> _Assignment_: Reproduce the listing below verbatim.

> _Dataset content_:
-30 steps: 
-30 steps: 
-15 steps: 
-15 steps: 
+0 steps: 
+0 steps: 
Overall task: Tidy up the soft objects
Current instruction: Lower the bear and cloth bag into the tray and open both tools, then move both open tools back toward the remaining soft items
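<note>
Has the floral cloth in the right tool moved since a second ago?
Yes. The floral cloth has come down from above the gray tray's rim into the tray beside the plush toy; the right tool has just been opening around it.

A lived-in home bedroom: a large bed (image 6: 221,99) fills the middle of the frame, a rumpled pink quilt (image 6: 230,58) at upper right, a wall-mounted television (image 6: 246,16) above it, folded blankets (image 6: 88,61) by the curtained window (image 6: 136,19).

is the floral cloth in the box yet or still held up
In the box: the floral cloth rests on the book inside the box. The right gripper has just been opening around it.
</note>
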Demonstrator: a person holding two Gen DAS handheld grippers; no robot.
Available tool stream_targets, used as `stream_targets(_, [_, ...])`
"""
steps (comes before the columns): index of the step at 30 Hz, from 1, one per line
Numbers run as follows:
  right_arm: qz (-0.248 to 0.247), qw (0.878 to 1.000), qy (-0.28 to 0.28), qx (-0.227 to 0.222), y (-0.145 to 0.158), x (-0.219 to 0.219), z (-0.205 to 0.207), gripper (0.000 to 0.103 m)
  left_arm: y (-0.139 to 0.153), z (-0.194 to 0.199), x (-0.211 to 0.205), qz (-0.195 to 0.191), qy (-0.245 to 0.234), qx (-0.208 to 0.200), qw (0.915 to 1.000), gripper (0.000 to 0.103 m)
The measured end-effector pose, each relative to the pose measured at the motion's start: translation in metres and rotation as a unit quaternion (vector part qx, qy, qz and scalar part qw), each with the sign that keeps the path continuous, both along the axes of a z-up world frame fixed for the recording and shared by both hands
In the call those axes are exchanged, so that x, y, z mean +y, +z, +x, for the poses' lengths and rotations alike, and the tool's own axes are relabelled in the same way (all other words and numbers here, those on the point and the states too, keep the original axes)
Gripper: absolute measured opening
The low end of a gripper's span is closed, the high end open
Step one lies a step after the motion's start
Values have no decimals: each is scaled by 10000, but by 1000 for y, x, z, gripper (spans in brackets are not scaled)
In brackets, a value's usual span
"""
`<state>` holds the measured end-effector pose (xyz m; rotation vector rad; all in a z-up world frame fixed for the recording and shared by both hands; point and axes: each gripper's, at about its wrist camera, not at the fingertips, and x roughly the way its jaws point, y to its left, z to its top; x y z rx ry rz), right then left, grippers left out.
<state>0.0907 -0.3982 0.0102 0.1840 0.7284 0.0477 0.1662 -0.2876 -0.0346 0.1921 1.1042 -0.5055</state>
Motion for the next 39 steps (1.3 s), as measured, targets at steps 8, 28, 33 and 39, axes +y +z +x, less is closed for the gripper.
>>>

> _Task result_:
-30 steps: 
-30 steps: 
-15 steps: 
-15 steps: 
+0 steps: 
+0 steps: 
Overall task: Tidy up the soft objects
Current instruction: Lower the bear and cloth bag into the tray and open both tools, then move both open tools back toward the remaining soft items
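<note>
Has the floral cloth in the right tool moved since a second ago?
Yes. The floral cloth has come down from above the gray tray's rim into the tray beside the plush toy; the right tool has just been opening around it.

A lived-in home bedroom: a large bed (image 6: 221,99) fills the middle of the frame, a rumpled pink quilt (image 6: 230,58) at upper right, a wall-mounted television (image 6: 246,16) above it, folded blankets (image 6: 88,61) by the curtained window (image 6: 136,19).

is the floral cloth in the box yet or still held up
In the box: the floral cloth rests on the book inside the box. The right gripper has just been opening around it.
</note>
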Demonstrator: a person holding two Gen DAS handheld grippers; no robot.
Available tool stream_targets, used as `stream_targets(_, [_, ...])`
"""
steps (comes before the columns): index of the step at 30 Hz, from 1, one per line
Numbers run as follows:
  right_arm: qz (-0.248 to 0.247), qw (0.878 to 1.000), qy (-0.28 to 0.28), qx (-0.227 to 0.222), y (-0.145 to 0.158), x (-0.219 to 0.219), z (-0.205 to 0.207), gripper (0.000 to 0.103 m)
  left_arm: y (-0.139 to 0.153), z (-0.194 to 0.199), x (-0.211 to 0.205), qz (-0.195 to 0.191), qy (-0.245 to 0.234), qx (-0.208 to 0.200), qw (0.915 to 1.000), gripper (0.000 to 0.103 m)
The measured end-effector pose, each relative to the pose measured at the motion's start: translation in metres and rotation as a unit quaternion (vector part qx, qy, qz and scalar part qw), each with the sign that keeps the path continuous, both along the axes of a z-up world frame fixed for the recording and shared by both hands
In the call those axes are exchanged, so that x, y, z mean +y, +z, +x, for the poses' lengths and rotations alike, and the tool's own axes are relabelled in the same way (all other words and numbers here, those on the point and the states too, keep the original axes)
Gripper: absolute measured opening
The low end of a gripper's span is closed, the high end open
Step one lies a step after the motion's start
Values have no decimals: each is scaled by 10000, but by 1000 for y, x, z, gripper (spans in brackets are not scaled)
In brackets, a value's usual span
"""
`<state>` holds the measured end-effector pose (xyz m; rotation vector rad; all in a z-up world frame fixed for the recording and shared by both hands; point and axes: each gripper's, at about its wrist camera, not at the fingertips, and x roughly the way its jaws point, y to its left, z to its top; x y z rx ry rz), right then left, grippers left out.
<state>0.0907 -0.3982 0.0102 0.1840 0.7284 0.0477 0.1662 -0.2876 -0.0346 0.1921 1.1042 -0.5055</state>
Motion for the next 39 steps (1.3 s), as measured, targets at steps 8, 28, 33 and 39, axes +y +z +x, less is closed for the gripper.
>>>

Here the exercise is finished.